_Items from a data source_
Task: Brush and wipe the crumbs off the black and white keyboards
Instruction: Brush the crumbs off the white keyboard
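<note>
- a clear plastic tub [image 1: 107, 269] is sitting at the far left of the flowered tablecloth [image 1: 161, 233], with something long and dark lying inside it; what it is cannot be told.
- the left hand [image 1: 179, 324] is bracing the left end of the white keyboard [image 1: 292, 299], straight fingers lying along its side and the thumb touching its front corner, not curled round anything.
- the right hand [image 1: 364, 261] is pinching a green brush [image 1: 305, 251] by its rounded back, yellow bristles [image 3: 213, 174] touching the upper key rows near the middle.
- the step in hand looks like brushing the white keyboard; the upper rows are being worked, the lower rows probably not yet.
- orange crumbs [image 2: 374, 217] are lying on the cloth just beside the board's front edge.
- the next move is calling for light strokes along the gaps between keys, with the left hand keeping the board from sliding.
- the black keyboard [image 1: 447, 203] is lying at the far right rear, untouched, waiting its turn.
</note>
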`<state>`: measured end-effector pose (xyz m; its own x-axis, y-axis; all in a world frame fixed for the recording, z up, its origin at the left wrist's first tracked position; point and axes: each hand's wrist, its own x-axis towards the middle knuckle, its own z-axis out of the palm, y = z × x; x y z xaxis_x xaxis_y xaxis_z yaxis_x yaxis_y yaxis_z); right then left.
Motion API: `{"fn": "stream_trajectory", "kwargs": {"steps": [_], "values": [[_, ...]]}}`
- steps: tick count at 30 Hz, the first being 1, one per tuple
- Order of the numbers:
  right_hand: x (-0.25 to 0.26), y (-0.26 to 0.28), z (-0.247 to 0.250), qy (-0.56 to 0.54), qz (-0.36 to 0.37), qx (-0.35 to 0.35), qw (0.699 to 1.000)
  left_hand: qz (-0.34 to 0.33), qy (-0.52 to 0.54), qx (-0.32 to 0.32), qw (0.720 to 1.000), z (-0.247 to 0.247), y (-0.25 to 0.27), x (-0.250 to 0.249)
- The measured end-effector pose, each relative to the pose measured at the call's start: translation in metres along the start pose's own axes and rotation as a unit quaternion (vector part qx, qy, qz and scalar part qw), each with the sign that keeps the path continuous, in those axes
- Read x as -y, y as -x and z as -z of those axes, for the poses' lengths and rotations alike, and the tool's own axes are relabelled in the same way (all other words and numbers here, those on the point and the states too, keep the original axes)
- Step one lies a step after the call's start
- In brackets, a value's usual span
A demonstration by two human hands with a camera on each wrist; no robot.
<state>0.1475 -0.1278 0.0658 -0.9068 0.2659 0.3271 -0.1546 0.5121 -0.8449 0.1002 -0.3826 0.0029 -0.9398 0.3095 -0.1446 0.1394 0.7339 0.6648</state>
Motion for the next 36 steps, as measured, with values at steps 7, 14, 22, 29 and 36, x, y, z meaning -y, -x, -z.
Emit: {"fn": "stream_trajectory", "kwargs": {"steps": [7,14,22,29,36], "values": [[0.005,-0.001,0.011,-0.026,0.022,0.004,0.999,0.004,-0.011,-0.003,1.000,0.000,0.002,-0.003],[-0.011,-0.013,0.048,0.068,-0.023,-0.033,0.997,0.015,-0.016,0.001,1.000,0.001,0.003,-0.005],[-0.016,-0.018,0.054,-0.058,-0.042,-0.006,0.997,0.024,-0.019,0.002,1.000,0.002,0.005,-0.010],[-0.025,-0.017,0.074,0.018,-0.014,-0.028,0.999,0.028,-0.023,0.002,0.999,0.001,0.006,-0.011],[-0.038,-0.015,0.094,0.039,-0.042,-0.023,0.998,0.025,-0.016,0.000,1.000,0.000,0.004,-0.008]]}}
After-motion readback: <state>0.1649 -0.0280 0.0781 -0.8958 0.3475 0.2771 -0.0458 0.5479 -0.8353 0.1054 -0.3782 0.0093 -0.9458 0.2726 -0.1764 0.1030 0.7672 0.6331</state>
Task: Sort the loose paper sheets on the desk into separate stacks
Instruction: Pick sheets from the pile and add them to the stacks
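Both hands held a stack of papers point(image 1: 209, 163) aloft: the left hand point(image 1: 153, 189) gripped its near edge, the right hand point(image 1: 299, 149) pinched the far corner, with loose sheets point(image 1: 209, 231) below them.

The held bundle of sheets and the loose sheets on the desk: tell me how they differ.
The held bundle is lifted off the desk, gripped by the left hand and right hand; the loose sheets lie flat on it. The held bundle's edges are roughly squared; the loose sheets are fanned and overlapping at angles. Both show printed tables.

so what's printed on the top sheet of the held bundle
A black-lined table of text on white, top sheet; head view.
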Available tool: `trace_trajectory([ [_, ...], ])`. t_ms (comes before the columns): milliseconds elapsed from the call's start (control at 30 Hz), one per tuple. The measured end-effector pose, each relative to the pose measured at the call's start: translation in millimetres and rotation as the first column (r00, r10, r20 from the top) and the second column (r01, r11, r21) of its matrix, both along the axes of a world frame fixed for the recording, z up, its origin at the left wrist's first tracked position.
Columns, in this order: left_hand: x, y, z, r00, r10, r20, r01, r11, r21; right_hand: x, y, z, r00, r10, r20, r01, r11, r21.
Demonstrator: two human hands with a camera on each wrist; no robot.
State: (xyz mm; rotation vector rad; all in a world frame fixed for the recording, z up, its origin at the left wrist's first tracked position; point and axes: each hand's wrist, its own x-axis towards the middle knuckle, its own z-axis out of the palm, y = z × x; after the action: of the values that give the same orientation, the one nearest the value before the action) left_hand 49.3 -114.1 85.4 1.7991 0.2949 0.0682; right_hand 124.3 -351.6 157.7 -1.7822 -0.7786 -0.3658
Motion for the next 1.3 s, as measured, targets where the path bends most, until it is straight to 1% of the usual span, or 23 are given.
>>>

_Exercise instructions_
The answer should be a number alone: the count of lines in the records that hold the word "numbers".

_Result of this task_
2